# Engineering Dictionary



## abourne (Sep 25, 2010)

I would like to bring an Engineering Dictionary into the exam.

It might help me in understanding key words in a problem or with non-analytical questions.

Using Google brings up incomplete results for a large physical book like this as everything is online.

A colleague has mine has an old Technical Dictionary he may bring in Monday which might be sufficient.

What's a complete Engineering Dictionary?

- Title

- Publisher

- Author

- ISDN number

-etc.


----------



## Bengineer (Sep 26, 2010)

abourne said:


> I would like to bring an Engineering Dictionary into the exam.
> It might help me in understanding key words in a problem or with non-analytical questions.
> 
> Using Google brings up incomplete results for a large physical book like this as everything is online.
> ...


-Title: Dictionary of Engineering

-Publisher: McGraw-Hill

ISBN: 0-07-141050-3

I found this book on Amazon


----------



## abourne (Sep 27, 2010)

Thank you. Went ahead and ordered one. I'm probably going to bring in a Websters as well. Even if I don't use them, I feel it might come in handy if I need to lookup a key word that might appear to be ambiguous to me.


----------



## Sschell (Sep 27, 2010)

Bengineer said:


> -Title: Dictionary of Engineering-Publisher: McGraw-Hill
> 
> ISBN: 0-07-141050-3
> 
> I found this book on Amazon


This is the one I have.

notice that I said this is the one I "have" not the one that I "used on the exam" or the one that I "use for anything".

I bought it. Opened it once or twice just for fun (maybe to be sure that there are words inside)... never was useful for anything. While studying, never had a use for it. During the exam, it just took up space and was extra weight for me to lug around. Personally, this makes the bottom of the list in terms of important references for the exam, may as well be a copy of Moby Dick.

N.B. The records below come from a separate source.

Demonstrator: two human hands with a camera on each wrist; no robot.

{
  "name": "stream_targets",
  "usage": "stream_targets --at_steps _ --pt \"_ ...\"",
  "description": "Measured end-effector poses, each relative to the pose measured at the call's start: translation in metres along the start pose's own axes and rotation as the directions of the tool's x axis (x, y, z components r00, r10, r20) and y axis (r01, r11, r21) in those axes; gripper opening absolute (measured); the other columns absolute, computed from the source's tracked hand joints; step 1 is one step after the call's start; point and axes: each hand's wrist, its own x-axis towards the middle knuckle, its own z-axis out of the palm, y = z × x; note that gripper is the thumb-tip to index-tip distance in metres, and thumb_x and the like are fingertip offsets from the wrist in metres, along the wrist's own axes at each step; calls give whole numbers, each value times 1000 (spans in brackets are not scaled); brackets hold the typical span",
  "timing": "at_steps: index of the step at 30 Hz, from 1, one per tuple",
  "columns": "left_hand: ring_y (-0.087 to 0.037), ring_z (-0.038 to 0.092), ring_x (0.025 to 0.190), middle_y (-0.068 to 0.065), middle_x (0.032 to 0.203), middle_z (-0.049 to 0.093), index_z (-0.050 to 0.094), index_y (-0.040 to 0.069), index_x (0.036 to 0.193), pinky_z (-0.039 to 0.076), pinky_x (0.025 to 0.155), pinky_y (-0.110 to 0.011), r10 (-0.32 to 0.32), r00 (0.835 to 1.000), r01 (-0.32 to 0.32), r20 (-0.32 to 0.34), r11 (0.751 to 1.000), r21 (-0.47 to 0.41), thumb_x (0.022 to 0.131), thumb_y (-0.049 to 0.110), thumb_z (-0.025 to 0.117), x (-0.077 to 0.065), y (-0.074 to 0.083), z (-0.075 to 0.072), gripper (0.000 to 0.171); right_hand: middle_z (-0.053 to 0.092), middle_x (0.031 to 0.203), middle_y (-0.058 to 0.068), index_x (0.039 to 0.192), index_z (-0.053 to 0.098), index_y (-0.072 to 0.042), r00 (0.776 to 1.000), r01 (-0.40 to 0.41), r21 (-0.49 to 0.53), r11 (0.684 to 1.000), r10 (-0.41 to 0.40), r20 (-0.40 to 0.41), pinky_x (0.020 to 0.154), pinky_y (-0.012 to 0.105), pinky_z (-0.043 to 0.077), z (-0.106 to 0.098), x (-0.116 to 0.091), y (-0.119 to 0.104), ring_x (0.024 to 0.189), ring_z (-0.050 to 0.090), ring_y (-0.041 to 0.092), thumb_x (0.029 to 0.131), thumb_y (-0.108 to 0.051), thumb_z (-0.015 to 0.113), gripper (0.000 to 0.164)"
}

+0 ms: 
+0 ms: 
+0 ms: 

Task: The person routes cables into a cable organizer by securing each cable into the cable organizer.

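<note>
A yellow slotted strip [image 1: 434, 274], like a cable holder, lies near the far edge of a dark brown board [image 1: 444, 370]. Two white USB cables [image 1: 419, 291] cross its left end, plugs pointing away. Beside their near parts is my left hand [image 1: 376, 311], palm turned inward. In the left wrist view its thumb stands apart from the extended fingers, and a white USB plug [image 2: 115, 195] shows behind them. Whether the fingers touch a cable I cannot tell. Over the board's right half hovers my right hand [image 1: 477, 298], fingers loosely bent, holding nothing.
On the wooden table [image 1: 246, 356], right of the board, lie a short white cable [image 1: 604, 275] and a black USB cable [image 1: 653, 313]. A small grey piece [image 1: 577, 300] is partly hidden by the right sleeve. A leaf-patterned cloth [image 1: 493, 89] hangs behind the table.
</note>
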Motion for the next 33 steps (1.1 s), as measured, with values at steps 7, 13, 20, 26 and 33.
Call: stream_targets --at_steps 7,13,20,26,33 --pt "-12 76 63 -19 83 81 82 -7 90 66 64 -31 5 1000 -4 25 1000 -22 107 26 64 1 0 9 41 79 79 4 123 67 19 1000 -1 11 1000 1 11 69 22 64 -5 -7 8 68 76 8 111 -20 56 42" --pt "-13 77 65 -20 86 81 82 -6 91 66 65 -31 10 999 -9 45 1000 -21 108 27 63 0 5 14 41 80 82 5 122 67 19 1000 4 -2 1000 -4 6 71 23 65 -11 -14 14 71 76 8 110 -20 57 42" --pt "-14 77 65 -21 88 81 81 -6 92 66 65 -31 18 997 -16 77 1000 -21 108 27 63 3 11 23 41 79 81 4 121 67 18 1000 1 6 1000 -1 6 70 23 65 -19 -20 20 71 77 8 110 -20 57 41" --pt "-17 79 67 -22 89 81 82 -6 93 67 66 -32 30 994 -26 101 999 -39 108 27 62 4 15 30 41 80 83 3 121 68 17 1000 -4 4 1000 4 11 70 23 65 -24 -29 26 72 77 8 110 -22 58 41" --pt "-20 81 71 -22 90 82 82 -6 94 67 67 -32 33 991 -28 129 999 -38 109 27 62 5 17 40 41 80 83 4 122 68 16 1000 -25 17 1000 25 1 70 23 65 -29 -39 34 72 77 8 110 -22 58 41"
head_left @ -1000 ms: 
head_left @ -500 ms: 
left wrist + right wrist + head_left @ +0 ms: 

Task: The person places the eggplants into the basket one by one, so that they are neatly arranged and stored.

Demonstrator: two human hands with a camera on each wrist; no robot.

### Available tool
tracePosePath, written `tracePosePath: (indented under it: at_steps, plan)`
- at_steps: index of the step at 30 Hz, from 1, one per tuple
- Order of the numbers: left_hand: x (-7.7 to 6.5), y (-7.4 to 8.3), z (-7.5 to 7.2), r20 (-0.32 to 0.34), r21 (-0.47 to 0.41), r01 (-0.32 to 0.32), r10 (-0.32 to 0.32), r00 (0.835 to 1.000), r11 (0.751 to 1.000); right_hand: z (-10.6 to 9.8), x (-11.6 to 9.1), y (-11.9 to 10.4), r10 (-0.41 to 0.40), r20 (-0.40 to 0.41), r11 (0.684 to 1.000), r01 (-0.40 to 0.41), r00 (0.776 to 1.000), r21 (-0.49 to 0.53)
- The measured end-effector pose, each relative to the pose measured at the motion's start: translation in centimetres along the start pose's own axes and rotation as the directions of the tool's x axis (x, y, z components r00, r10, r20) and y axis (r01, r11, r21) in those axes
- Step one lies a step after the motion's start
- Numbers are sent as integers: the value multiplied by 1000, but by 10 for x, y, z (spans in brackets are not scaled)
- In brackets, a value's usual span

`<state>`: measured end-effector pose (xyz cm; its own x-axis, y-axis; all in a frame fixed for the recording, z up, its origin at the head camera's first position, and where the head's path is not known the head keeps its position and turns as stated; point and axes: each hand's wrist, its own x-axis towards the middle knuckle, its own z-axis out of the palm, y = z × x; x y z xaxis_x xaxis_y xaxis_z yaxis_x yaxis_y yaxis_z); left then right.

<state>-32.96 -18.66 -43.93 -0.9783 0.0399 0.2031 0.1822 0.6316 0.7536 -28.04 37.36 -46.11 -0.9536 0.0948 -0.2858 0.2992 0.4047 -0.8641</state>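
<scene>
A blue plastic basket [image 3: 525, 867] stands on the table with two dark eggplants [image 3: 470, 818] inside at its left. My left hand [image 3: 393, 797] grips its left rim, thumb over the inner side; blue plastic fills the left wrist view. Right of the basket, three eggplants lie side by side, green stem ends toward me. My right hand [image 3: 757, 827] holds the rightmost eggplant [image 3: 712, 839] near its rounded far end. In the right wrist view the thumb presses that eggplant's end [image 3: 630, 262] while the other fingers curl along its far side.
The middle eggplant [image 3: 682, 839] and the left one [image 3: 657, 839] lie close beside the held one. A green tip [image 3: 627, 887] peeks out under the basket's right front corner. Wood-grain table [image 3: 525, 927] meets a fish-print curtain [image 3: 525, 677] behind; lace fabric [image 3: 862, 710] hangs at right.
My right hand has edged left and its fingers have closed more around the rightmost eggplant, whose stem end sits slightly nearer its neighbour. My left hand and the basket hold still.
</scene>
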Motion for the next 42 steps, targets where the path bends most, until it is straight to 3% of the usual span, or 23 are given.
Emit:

But thats just me, ymmv... and I like to complain so...[/rant]


----------



## goodal (Oct 4, 2010)

abourne said:


> Thank you. Went ahead and ordered one. I'm probably going to bring in a Websters as well. Even if I don't use them, I feel it might come in handy if I need to lookup a key word that might appear to be ambiguous to me.


two is overkill. I would take one even though youll probably not open it.


----------



## snickerd3 (Oct 4, 2010)

don't bother if you live in IL. Dictionaries of any type are prohibited from the exam room


----------